En septembre était rendu public le bilan que la direction du Bureau des enquêtes indépendantes (BEI) a fait de ses trois premières années d’enquête.

Sans grande surprise, ce bilan comporte plusieurs angles morts et n’aborde pas le constat majeur auquel sont arrivées la Ligue des droits et libertés, la Coalition contre la répression et les abus policiers et d’autres organisations : au Québec, c’est la police qui continue d’enquêter sur la police lorsqu’une personne est blessée ou décède lors d’une intervention policière. On pourrait dire que nous avons affaire à un Bureau des enquêtes dépendantes plutôt qu’indépendantes.

En effet, la loi qui a créé le BEI en 2013 fait en sorte que ce dernier se révèle à maints égards dépendant des autres corps de police, sur lesquels il doit pourtant mener des enquêtes indépendantes lors d’interventions policières causant blessure grave ou décès.

Voici quelques exemples.

L’équipe d’enquêteurs du BEI est composée en majorité d’enquêteurs issus du milieu policier. En date du 30 juin 2019, 31 enquêteurs sur 44, soit 70 %, avaient été des employés d’un service ou corps de police, que ce soit à titre de policiers ou (plus rarement) de personnes ayant été des employés d’un service ou corps de police.

Dans certaines enquêtes du BEI, il arrive que des enquêteurs affectés au dossier soient d’anciens policiers du corps de police impliqué dans l’intervention. C’est le cas de l’enquête concernant la mort de Koray Kevin Celik, survenue le 6 mars 2017 lors d’une intervention du Service de police de la Ville de Montréal (SPVM). Sur les sept enquêteurs du BEI affectés à cette enquête, deux ont déjà été policiers au SPVM. Le BEI a lui-même confirmé cette situation en réponse à une demande d’accès à l’information. Dans combien d’autres cas une telle situation est-elle survenue, donnant clairement lieu à une apparence de conflit d’intérêts ?

Autre exemple préoccupant du manque d’indépendance du BEI : le processus de sélection des enquêteurs du BEI fait appel à la Sûreté du Québec (SQ). C’est en effet ce corps policier qui mène les enquêtes de sécurité sur les candidat(e)s aux postes d’enquêteur du BEI, ce qui octroie à la SQ un important pouvoir d’intervention dans le processus de nomination des enquêteurs.

La nomination au poste de direction du BEI se fait à partir d’une liste de trois personnes recommandées au ministre de la Sécurité publique par un comité de sélection. Font partie de ce comité de sélection un ancien directeur de corps de police, qui n’est pas agent de la paix, recommandé par le conseil d’administration de l’Association des directeurs de police du Québec, ainsi que le directeur général de l’École nationale de police du Québec.
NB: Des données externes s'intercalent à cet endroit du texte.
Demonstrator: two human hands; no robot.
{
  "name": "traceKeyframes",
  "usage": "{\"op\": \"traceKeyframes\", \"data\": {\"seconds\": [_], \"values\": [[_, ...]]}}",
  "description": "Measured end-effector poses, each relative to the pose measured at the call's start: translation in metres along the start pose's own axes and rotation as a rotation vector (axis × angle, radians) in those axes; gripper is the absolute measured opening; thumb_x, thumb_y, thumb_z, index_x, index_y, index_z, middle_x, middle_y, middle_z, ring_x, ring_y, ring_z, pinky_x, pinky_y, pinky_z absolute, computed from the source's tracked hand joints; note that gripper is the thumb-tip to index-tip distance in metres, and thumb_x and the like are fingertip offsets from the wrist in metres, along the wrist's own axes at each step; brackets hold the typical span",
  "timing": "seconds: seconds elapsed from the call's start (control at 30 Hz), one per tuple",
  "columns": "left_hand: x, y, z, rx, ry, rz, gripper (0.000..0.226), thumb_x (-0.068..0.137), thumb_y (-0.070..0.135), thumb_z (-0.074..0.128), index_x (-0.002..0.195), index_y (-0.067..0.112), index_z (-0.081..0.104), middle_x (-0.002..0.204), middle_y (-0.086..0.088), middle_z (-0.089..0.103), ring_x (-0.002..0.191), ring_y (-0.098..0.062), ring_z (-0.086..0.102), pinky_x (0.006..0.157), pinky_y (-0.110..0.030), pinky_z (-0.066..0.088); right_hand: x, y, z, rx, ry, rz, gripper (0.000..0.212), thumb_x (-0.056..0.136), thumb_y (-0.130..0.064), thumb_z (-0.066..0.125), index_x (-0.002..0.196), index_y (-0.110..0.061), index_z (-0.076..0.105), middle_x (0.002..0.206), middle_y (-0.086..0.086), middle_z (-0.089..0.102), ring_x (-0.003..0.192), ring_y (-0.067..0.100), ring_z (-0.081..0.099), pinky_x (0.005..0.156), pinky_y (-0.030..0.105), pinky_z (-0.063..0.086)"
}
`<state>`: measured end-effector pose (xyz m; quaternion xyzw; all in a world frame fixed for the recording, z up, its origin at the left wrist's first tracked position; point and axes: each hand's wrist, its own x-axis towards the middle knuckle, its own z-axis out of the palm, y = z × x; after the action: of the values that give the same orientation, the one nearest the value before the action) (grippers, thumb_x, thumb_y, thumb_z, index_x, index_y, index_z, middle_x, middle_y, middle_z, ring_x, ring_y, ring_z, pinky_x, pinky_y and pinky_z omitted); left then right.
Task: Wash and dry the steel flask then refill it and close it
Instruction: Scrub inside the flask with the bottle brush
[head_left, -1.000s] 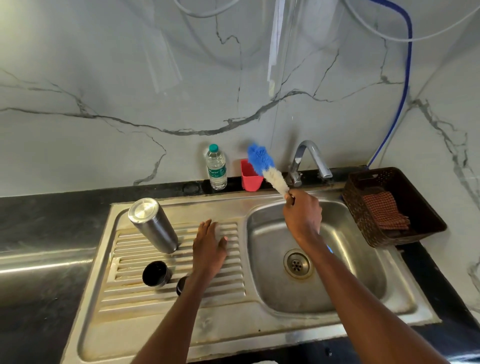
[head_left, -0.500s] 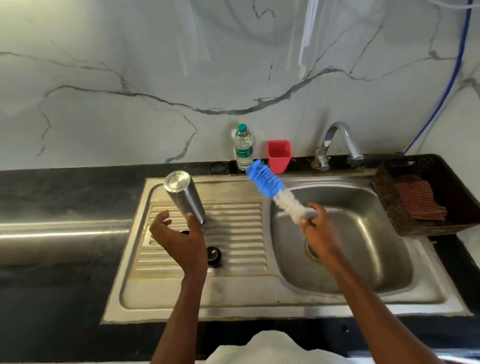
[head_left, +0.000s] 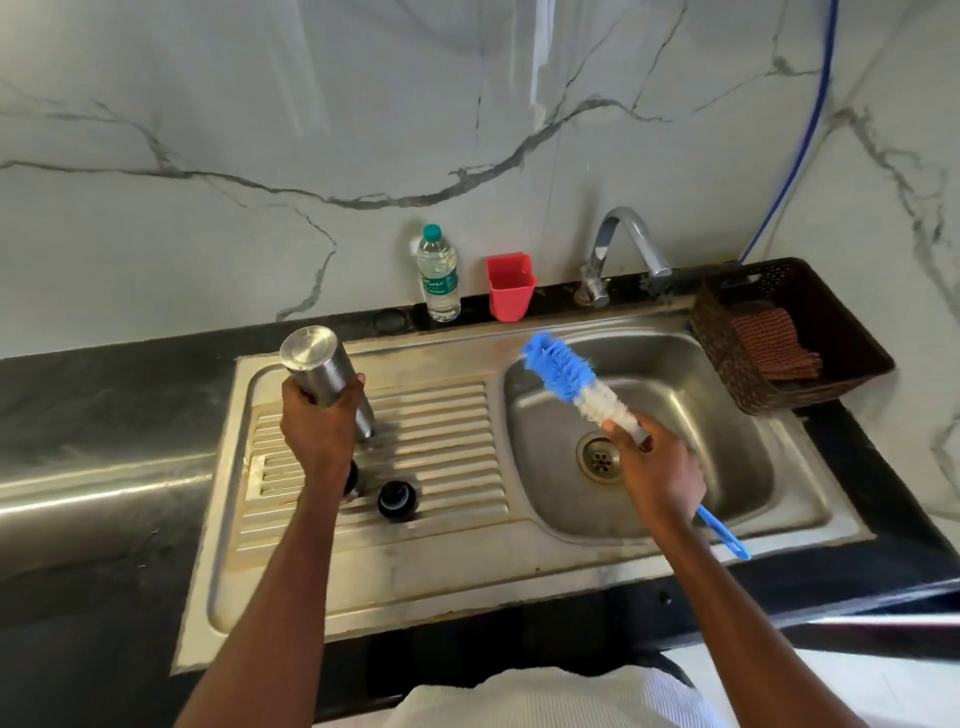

Ainsi, des représentant(e)s des milieux policiers ont leur mot à dire dans le processus de sélection pour la direction du BEI.

La quasi-totalité des enquêtes du BEI nécessite le recours à ces services de soutien d’autres corps policiers puisqu’il ne dispose d’aucune ressource spécialisée. Il doit donc faire appel aux agents reconstitutionnistes en collision et aux techniciens en identité judiciaire de la SQ, du SPVM ou du Service de police de la Ville de Québec (SPVQ) pour mener à bien l’aspect « technique », mais crucial, de presque toutes ses enquêtes. Ces spécialistes jouent un rôle central dans la collecte d’éléments de preuve.

Le BEI est silencieux sur le fait que les informations qu’il communique au public au moment du déclenchement de ses enquêtes sont issues du corps de police impliqué dans l’incident. Encore une fois, cette pratique a été confirmée par le BEI lui-même en réponse à une demande d’accès à l’information.

Ces exemples de dépendance du BEI à l’égard des autres corps de police font en sorte que le Québec n’a toujours pas un mécanisme d’enquête sur la police qui soit véritablement indépendant, impartial et transparent et qui permette que la population et les proches des victimes blessées ou décédées lors d’interventions policières puissent avoir vraiment confiance en ce mécanisme d’enquête. 

Nous demandons depuis plusieurs semaines au gouvernement du Québec qu’il prenne ses responsabilités et que ces enjeux soient abordés dans le cadre d’une commission parlementaire. Le BEI ne peut pas avoir le premier et le dernier mot sur le bilan de ses activités. Un regard citoyen est nécessaire.